Saturday, November 22, 2014

Immorality of Obama, the New York Times, and the liberal Empire--the case of Kassig's beheading by ISIS



1. Obama called Mr. Kassig's execution "an act of pure evil by a terrorist group." Obama also added: “Today we offer our prayers and condolences to the parents and family of Abdul-Rahman Kassig, also known to us as Peter." The New York Times explains that "the president used the Muslim name that Mr. Kassig adopted after his capture." US President thus used the name which was imposed on Kassig by the "evil terrorist group" after Kassig lost freedom and was under ISIS total control. A contentious person has to ask how  renaming Kassig, a US veteran (an Army Ranger, in fact) who fought in Iraq, in accordance with the orders of ISIS is pious or a right thing to do. Should US POWs want to be known and remembered by the names which their captors choose for them and which the US president is to use in his official, public statements?

2.  If Obama completely ignored the fact ISIS also executed 18 (some even say 30) captured Syrian soldiers and made their death the main theme of their video, the New York Times devoted in its article to the execution of the Syrian POWs only one single sentence placed toward the very end of the article. Furthermore, not to spill any tears or to show any sympathy over the deaths of the Syrian soldiers who were actually fighting ISIS, this "pure evil," the New York Times referred to them only in the context of emphasizing the technical "professionalism" in which their beheading was filmed with an emphasis on the image of the "shining blade of the knife": "In one extended sequence, a mass beheading of captured Syrian soldiers is shown, filmed with long close-ups of details, like the shining blade of the executioner’s knife, mirroring the high production quality of the first four beheading videos." This is one and only reference to the execution of the many Syrian soldiers that took place there.

3. On November 21, the US together with Ukraine, that is, the US-sponsored and supported Nazi regime in Kiev, (plus Harper's Canada) were also the only 3 countries that voted AGAINST the UN resolution condemning support and glorification of Nazism.

The representative of the Ukrainian delegation argued that Ukraine was opposing the resolution merely because the document should have also included the condemnation of "Stalinism."

Well, the fact is that Stalin was the leader who led and organized the defeat of Nazism in WWII. The Ukrainian demand to condemn Stalin (or Stalinism), really just a foil for the Soviet Union, in the resolution against Nazism is as good as demanding that the main enemy and victim of Nazism be condemned together with Nazism itself. Further, to assume that Stalin and Nazism represent the same thing is a thought which liberalism propagated and behind which new Nazis try to shield themselves and advance their own interests. Moreover, the demand to condemn Nazism today has a direct bearing on today's politics, while Stalin does not present any obvious direct threat to anyone. And it was Nazism that started World War II. Not Stalin. Nazis carried out the Odessa massacre, and among the victims were also Odessa communists. At the earthly plane, no one is without the dark or sins, as Christianity says. However, this does not mean that there is moral/immoral equivalence or that complete relativism or pretentious neutrality is the way to go. A cut and determination has to be made, and a stance (and side) has to be taken.

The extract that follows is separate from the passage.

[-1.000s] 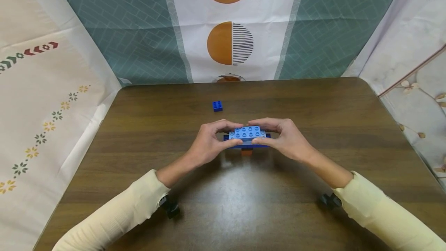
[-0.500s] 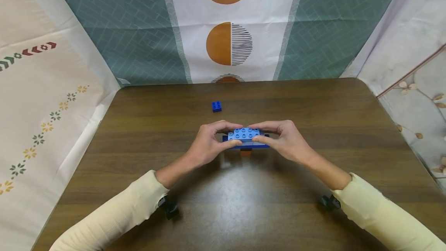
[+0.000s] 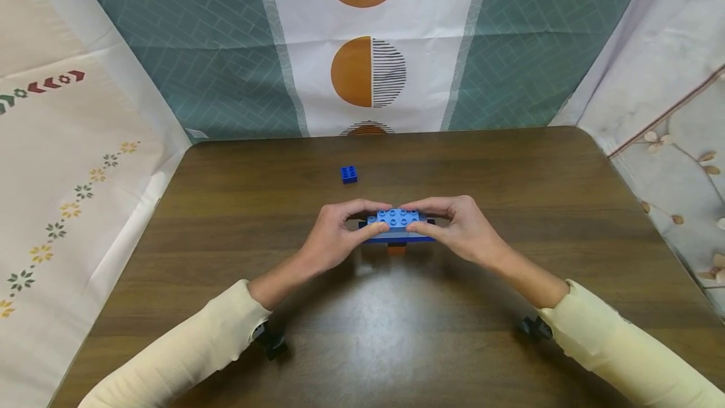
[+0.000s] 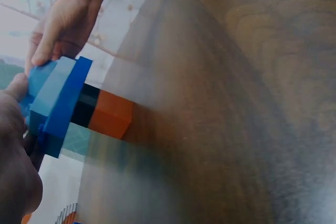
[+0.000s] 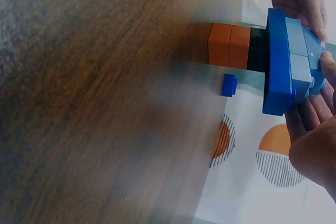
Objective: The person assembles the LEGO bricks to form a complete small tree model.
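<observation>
A stack of toy building bricks stands upright on the table. Its foot is orange bricks (image 5: pixel 239 46), with a black brick (image 5: pixel 258 50) above them. A wide dark blue layer (image 5: pixel 276 61) rests on that, under a paler blue layer (image 5: pixel 298 69). On top is a light blue brick (image 3: pixel 398 217) with rows of studs. My left hand (image 3: pixel 334 232) holds the left end of the upper light blue bricks, thumb in front and fingers behind. The right hand (image 3: pixel 464 225) grips the right end in the same way. Parts of the fingers are hidden behind the bricks.
A small dark blue brick (image 3: pixel 348 174) lies on the wooden table (image 3: pixel 272 175), beyond the stack and slightly left. Patterned cloth (image 3: pixel 226 49) hangs along the table's far edge, with more cloth on both sides.
Both hands and the light blue top brick have sunk very slightly against the stack. The head view has drifted a little, and the hold stays the same.
</observation>
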Motion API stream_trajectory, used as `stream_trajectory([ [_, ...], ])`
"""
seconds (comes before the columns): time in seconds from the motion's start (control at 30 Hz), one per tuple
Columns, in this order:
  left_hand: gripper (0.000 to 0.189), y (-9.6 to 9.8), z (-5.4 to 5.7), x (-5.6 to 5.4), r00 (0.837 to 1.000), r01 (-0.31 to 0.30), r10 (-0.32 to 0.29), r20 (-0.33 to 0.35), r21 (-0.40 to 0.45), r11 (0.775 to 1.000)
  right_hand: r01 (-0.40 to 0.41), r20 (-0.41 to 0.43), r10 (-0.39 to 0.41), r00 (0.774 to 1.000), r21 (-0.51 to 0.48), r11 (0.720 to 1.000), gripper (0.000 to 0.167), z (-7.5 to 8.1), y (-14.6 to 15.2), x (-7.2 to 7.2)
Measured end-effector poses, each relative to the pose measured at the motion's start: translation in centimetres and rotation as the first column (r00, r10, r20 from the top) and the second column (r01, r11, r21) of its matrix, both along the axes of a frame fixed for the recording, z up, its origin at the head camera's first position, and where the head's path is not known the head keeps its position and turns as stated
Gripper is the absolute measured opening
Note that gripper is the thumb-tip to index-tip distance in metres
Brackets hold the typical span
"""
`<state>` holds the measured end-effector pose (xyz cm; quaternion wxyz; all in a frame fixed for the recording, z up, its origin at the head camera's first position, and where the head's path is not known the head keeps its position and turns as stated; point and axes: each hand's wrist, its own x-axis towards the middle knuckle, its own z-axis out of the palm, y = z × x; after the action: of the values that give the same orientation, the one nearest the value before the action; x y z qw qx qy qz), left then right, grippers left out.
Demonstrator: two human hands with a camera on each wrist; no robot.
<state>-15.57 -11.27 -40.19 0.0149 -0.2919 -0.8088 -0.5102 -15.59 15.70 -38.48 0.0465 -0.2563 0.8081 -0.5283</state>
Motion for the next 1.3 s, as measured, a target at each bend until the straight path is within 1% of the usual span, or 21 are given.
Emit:
stream_trajectory([
  [0.13, 0.031, 0.1, -0.5, 0.0, 0.999, -0.013, 0.014, -0.033, 0.036, 0.999, 0.007, 0.001, -0.007, 1.000, 0.006, 1.000, 0.033, 0.0, -0.1, 0.0],
  [0.3, 0.031, 0.2, -1.3, -0.1, 0.997, -0.006, 0.011, -0.081, 0.064, 0.998, 0.012, 0.011, -0.012, 1.000, -0.004, 1.000, 0.034, -0.3, -0.1, 0.1],
  [0.47, 0.033, 0.1, -1.5, -0.1, 0.993, 0.010, -0.004, -0.114, 0.048, 0.999, 0.017, 0.036, -0.016, 0.999, -0.026, 1.000, 0.034, -0.5, -0.1, 0.2],
  [0.6, 0.032, -0.3, -1.3, -0.7, 0.991, 0.050, -0.048, -0.123, 0.015, 0.999, 0.025, 0.043, -0.024, 0.999, -0.023, 0.999, 0.034, -0.6, -0.1, 0.3],
  [0.67, 0.030, -0.7, -1.2, -1.4, 0.991, 0.065, -0.062, -0.121, 0.016, 0.998, 0.030, 0.040, -0.030, 0.999, -0.014, 0.999, 0.034, -0.6, -0.1, 0.2],
  [0.73, 0.032, -1.3, -1.0, -2.5, 0.992, 0.052, -0.048, -0.121, 0.029, 0.998, 0.038, 0.040, -0.038, 0.998, -0.008, 0.999, 0.034, -0.5, -0.1, 0.2],
  [0.83, 0.036, -2.5, -0.8, -4.6, 0.991, -0.029, 0.037, -0.130, 0.060, 0.998, 0.044, 0.051, -0.043, 0.998, -0.008, 0.999, 0.035, -0.5, -0.1, 0.2],
  [0.93, 0.045, -3.7, -0.9, -6.8, 0.983, -0.141, 0.146, -0.115, 0.046, 0.989, 0.046, 0.068, -0.045, 0.997, -0.014, 0.999, 0.034, -0.5, -0.1, 0.2],
  [0.97, 0.049, -4.1, -1.0, -7.4, 0.979, -0.177, 0.179, -0.098, 0.028, 0.984, 0.047, 0.073, -0.045, 0.996, -0.015, 0.999, 0.034, -0.5, -0.1, 0.2],
  [1.03, 0.060, -4.8, -1.4, -8.6, 0.972, -0.233, 0.232, -0.041, -0.029, 0.972, 0.049, 0.079, -0.048, 0.996, -0.015, 0.999, 0.034, -0.5, -0.1, 0.2],
  [1.1, 0.070, -5.3, -1.9, -9.5, 0.962, -0.266, 0.270, 0.027, -0.100, 0.959, 0.053, 0.085, -0.052, 0.995, -0.015, 0.998, 0.035, -0.6, -0.1, 0.2],
  [1.2, 0.077, -5.8, -2.6, -10.5, 0.946, -0.285, 0.306, 0.109, -0.175, 0.942, 0.054, 0.090, -0.052, 0.995, -0.020, 0.998, 0.035, -0.6, -0.1, 0.2],
  [1.3, 0.071, -6.1, -3.4, -11.2, 0.941, -0.284, 0.312, 0.134, -0.193, 0.939, 0.052, 0.088, -0.050, 0.995, -0.020, 0.998, 0.035, -0.5, -0.1, 0.2],
])
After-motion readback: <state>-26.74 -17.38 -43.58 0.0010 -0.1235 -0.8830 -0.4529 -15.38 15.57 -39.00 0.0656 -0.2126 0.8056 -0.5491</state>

It is also not that hard to see that Ukraine's Nazi regime is trying to use "Stalinism" as a code-word for anyone who fights today's Nazism--for the opponents of Nazism. They thus tried to destroy the resolution by insisting on including in it their own opponents--enemies of Nazism. A cynical and sophistic move. It would be similar to insisting that a resolution against communism should also include a condemnation of US genocide against the Native people and slavery in the US, the latest to be officially abolished in the "democratic" and "developed" world. Or if, in a resolution praising the Allied victory in World War II, someone would insist on condemning the nuclear holocaust of Hiroshima.

So who is fighting Nazism today? Certainly not the US or Ukraine.

Thus, on the key question of our time and today's politics, it is the US, not Russia, that is devastatingly isolated and on the wrong side (of the truth, history, ethics, and the right): a committee of the General Assembly voted on the resolution condemning glorification of Nazism. So what happened (this year again)? 115 countries voted for, and only three (3) countries voted against. Who opposed the condemnation of Nazism? The US, Ukraine, and, well, Harper's Canada. Other US allies, mainly the EU, decided to play it neutral and chose to abstain.